#### Assigned task
All of the lines below need to be copied exactly, apart from the pictures.

Segment Start: Raw data

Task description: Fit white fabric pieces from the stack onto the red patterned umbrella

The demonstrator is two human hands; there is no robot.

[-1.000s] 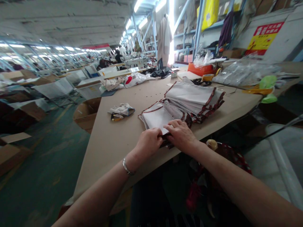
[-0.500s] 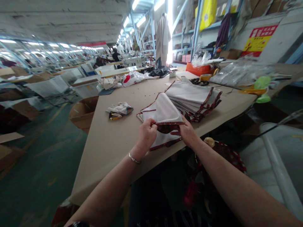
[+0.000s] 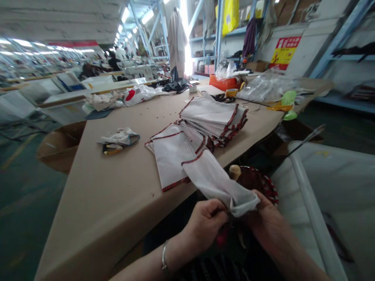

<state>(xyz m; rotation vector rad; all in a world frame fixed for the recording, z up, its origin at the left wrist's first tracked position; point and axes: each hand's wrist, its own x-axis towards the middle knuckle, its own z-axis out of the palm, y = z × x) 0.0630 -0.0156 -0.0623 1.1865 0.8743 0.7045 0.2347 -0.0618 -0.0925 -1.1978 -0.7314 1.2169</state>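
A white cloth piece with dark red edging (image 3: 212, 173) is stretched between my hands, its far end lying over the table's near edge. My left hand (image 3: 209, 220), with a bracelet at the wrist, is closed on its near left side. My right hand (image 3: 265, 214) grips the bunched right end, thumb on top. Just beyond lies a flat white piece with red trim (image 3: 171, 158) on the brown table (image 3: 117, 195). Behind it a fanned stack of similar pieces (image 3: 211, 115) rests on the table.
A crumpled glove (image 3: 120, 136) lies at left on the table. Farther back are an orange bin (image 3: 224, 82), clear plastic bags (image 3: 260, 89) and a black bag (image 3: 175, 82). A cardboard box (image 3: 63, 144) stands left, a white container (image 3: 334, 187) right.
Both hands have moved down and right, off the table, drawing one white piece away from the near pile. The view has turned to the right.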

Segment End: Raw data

#### Reply
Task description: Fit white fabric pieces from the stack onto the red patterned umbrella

The demonstrator is two human hands; there is no robot.

[-1.000s] 
[-0.500s] 
[+0.000s] 

<state>(xyz m; rotation vector rad; all in a world frame fixed for the recording, z up, its origin at the left wrist's first tracked position; point and axes: each hand's wrist, its own x-axis towards the middle knuckle, its own z-axis out of the palm, y = z × x) 0.0630 -0.0156 -0.0623 1.1865 0.8743 0.7045 0.2347 -0.0618 -0.0925 -1.1978 -0.7314 1.2169</state>
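A white cloth piece with dark red edging (image 3: 212, 173) is stretched between my hands, its far end lying over the table's near edge. My left hand (image 3: 209, 220), with a bracelet at the wrist, is closed on its near left side. My right hand (image 3: 265, 214) grips the bunched right end, thumb on top. Just beyond lies a flat white piece with red trim (image 3: 171, 158) on the brown table (image 3: 117, 195). Behind it a fanned stack of similar pieces (image 3: 211, 115) rests on the table.
A crumpled glove (image 3: 120, 136) lies at left on the table. Farther back are an orange bin (image 3: 224, 82), clear plastic bags (image 3: 260, 89) and a black bag (image 3: 175, 82). A cardboard box (image 3: 63, 144) stands left, a white container (image 3: 334, 187) right.
Both hands have moved down and right, off the table, drawing one white piece away from the near pile. The view has turned to the right.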

This output is complete as it stands.